Когда Денисов вернулся в комнату, Кира даже не взглянула в его сторону. В такие минуты они без слов отлично понимали друг друга и как по нотам разыгрывали каждый свою партию.
Женщины успели обсудить достоинства газовых зажигалок, королевского мохера.
— …Илья Александрович как-то привез отрез чудесного фиолетового кримплена. В провинции все легче достать: и кримплен, и хрусталь.
«Мы эту провинцию давно знаем: там была еще фата, обручальные кольца, капроновый тюль…»
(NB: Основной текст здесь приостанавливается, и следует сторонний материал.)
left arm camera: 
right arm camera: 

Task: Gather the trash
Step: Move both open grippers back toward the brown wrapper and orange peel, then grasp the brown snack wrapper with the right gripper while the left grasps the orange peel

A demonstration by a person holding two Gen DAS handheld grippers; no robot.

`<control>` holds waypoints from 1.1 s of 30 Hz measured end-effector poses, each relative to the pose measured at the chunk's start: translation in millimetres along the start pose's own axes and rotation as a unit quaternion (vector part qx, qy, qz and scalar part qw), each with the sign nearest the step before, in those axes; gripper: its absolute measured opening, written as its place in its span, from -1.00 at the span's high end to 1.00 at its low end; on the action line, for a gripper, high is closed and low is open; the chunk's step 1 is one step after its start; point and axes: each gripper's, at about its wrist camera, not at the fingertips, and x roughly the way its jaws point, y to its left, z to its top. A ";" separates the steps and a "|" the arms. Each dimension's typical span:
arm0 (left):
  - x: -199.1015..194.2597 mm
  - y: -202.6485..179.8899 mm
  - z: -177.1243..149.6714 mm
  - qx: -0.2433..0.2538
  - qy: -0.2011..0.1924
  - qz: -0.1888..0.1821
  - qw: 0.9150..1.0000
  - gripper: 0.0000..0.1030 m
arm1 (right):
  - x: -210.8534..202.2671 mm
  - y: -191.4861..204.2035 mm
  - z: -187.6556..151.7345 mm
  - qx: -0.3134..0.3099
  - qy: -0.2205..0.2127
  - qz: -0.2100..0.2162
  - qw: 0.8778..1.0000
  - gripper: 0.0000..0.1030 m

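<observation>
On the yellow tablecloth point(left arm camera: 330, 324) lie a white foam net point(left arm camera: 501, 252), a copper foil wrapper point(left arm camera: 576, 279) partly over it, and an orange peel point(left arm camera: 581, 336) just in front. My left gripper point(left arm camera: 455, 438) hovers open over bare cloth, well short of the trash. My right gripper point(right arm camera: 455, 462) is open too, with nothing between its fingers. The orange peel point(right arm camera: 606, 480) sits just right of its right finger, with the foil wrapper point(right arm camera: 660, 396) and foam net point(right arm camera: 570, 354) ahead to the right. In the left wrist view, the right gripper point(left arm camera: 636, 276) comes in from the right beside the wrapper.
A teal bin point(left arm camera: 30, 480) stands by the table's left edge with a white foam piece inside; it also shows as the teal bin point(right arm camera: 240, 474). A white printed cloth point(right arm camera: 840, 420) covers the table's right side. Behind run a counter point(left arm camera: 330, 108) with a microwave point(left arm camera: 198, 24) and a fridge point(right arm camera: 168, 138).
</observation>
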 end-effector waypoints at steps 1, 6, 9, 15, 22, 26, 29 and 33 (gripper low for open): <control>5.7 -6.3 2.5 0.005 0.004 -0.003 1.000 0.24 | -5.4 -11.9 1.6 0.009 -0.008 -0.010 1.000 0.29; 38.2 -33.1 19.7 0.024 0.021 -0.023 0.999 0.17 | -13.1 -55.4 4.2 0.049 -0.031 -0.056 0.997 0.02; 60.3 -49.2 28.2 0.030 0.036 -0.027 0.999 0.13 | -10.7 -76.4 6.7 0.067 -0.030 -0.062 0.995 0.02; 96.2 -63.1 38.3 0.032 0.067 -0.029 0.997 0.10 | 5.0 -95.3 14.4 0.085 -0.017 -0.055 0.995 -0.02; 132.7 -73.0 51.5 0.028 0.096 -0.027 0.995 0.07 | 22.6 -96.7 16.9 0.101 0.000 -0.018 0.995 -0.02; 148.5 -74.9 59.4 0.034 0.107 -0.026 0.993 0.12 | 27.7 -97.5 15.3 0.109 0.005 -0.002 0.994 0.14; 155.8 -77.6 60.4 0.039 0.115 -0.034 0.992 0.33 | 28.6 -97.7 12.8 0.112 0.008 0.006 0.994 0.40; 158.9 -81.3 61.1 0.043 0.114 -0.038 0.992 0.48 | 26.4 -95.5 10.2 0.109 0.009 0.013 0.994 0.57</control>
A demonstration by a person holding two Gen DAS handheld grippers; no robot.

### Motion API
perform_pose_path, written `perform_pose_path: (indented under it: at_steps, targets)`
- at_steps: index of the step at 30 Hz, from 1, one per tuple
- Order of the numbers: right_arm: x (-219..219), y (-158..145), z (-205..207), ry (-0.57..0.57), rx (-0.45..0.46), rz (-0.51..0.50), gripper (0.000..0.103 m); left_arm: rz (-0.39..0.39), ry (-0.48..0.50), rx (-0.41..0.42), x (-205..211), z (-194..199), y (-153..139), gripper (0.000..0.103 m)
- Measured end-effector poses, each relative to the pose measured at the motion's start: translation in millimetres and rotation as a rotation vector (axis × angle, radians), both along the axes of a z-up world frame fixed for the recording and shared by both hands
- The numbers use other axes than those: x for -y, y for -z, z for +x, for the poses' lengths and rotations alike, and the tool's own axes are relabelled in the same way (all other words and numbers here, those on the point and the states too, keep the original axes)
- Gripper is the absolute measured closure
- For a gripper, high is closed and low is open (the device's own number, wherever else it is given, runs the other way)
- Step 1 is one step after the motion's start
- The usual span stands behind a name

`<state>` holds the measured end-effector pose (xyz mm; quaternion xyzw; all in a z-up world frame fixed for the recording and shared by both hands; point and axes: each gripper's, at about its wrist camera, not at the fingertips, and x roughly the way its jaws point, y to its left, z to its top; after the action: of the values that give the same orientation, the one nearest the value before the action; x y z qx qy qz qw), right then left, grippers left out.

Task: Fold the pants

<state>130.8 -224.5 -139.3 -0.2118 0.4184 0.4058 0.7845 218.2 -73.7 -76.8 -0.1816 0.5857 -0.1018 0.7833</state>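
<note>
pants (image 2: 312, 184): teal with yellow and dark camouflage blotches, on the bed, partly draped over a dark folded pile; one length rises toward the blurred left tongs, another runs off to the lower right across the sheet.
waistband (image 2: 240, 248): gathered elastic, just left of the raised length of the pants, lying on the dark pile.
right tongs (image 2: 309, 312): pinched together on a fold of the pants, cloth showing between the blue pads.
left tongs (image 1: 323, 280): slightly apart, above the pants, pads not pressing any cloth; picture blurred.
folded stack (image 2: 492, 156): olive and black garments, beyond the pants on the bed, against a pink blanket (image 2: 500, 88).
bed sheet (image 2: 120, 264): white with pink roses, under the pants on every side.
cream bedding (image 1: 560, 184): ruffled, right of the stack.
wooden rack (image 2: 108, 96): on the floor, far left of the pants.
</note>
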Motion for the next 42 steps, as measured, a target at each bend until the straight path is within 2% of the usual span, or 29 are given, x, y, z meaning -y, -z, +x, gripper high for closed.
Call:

Денисов участия в разговоре не принимал.
Неожиданно ему открылась причина, по которой «моряк» оказался в его блокноте. Офицер флота после окончания училища получает не одну, а сразу две звездочки. Какое-то количество младших лейтенантов, может быть, и несет службу, но Денисов их никогда не встречал — ни в Москве, ни в Лиинахамари. Вечером тридцать первого декабря на платформе сознание непроизвольно это зафиксировало.
Наконец Кира решила, что пора прощаться.
— Придется приходить в другой раз: я думаю, Александр Иванович раньше полуночи не появится.
— Всегда заходите.
На улице, когда они вышли, было совсем пустынно. На неяркий зеленоватый свет фонарей слетали снежинки. За магазином, на бугре, жгли ящики. Там полыхало пламя.
Денисов ждал приговора ККК.
— Совсем забыла, — Кира вынула из сумочки конверт, — тебе у дежурного лежал.
Денисов не глядя сунул конверт в карман — сейчас было не до новогодних поздравлений.
— Где здесь телефонная будка?
Из автомата Кира позвонила начальнику розыска — не застала его на месте, набрала номер Холодилина. Операцией «Магистраль» он руководил лично.
— Докладывает капитан Колыхалова… — Кира чуть повернула трубку, чтобы Денисов мог тоже слышать.
Холодилин долго молчал, не прерывая и не поддакивая, и Денисову стало казаться вскоре, что на том конце провода никого нет. Наконец заместитель начальника управления взял разговор на себя.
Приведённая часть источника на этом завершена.